▶ **DATASET CONTENT**:
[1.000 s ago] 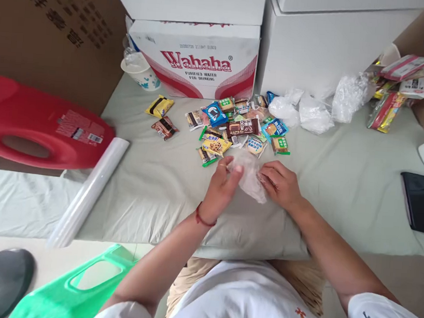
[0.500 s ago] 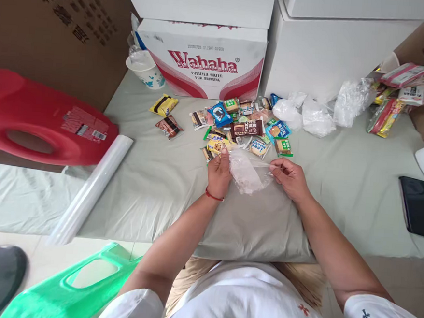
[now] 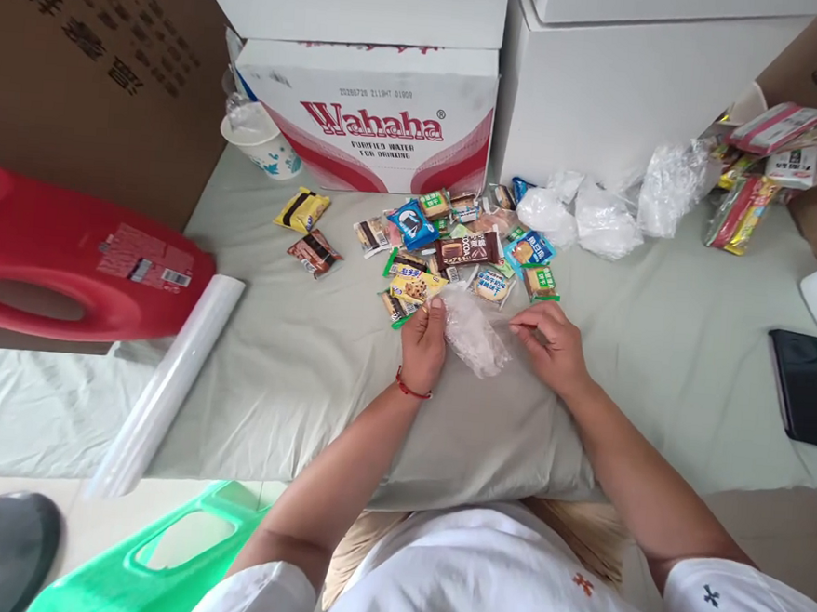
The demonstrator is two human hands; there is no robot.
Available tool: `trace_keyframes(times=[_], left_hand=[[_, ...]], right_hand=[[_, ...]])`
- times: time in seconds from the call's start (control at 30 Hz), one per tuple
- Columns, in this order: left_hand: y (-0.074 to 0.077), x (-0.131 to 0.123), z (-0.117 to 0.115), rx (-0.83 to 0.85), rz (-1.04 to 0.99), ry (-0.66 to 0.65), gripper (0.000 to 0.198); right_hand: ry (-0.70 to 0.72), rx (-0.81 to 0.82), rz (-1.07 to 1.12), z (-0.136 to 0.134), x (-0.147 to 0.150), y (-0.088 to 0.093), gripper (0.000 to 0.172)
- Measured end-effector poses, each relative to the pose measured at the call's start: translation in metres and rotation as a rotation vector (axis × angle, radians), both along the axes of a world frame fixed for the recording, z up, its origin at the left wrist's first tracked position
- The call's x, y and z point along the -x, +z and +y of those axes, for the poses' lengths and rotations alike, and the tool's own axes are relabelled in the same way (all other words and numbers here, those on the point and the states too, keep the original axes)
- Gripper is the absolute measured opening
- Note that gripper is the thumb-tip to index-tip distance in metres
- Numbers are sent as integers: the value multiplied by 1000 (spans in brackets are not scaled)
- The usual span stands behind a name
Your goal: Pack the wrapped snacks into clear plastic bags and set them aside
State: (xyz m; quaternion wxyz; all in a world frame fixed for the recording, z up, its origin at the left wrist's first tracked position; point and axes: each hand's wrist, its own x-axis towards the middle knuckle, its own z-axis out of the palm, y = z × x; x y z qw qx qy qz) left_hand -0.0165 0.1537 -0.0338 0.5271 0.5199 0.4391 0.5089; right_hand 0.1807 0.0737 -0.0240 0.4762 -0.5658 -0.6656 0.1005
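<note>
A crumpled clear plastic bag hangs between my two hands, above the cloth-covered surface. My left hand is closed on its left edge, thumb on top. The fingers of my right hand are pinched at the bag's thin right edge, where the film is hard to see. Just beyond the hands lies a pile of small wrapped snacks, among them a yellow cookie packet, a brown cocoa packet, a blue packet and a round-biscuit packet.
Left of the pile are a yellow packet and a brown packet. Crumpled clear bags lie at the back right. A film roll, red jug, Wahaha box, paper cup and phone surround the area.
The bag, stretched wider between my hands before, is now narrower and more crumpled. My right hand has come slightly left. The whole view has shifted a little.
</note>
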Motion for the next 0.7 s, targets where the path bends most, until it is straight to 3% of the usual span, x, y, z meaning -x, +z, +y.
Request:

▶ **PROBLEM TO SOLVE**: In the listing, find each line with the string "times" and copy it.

▶ **RESULT**:
Available tool: `trace_keyframes(times=[_], left_hand=[[_, ...]], right_hand=[[_, ...]])`
- times: time in seconds from the call's start (control at 30 Hz), one per tuple

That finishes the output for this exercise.